Linkage QTL Mapping and Genome-Wide Association Study on Resistance in Chickpea to Pythium ultimum

Abstract

The soilborne oomycete plant pathogen Pythium ultimum causes seed rot and pre-emergence damping-off of chickpea (Cicer arietinum L.). The pathogen has been controlled for several decades using the fungicide metalaxyl as seed treatment but has re-emerged as a severe problem with the detection of metalaxyl-resistant isolates of the pathogen from infested fields in the United States Pacific Northwest. The objective of this study was to identify genetic markers and candidate genes associated with resistance to P. ultimum in an interspecific recombinant inbred line population (CRIL-7) derived from a cross between C. reticulatum (PI 599072) x C. arietinum (FLIP 84-92C) and conduct genome-wide association studies (GWAS) for disease resistance using a chickpea diversity panel consisting of 184 accessions. CRIL-7 was examined using 1029 SNP markers spanning eight linkage groups. A major QTL, "qpsd4-1," was detected on LG 4 that explained 41.8% of phenotypic variance, and a minor QTL, "qpsd8-1," was detected on LG8 that explained 4.5% of phenotypic variance. Seven candidate genes were also detected using composite interval mapping including several genes previously associated with disease resistance in other crop species. A total of 302,902 single nucleotide polymorphic (SNP) markers were used to determine population structure and kinship of the diversity panel. Marker-trait associations were established by employing different combinations of principal components (PC) and kinships (K) in the FarmCPU model. Genome-wide association studies detected 11 significant SNPs and seven candidate genes associated with disease resistance. SNP Ca4_1765418, detected by GWAS on chromosome 4, was located within QTL qpsd4-1 that was revealed in the interspecific CRIL-7 population. The present study provides tools to enable MAS for resistance to P. ultimum and identified genomic domains and candidate genes involved in the resistance of chickpea to soilborne diseases.

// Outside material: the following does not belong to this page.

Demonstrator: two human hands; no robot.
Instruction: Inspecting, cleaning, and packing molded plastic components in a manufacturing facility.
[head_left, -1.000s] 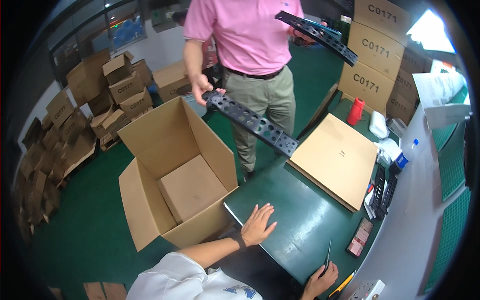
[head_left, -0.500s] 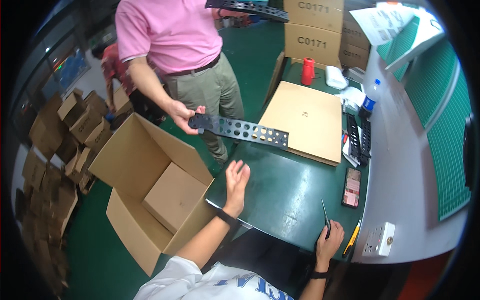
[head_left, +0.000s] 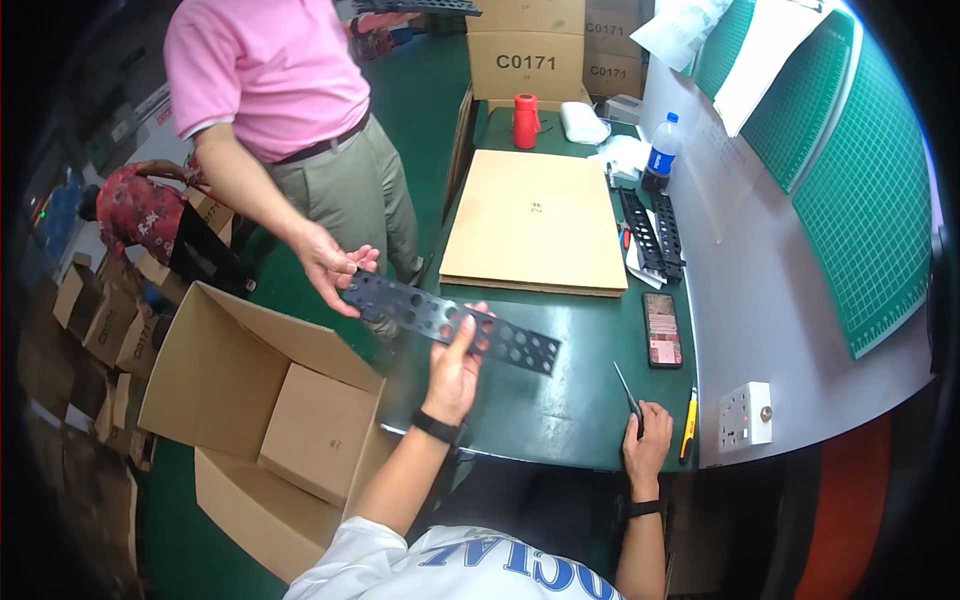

Keywords: Pythium; chickpea; disease; pulses; resistance.

FIGURE 1

Population structure of 184 chickpea accessions. (A) Principal component analysis (PCA) of all accessions based on 302,902 genome-wide SNPs. PCA divided the population into two subgroups shown in the circles. (B) Cross-validation plot for the SNP dataset plotted using the ADMIXTURE tool. K represents the number of subpopulations, and CV is the cross-validation error. The red arrows highlight the K value with the lowest CV errors. (C) Bar plots for K = 2–10. Each plot was created from 184 genotypes; each single vertical line represents each genotype, and each color represents one cluster.

FIGURE 2

(A) Quantile–quantile plots illustrating the comparison between expected and observed −log10(p)-values. (B) GWAS-derived Manhattan plot showing significant p-values associated with disease resistance using SNPs. The x-axis represents the relative density of reference genome-based SNPs physically mapped on 8 chickpea chromosomes, and y-axis indicates the −log10(p)-value. Colored dots represent individual SNPs, and markers significantly associated with disease resistance are above the Bonferroni cut-off (horizontal line).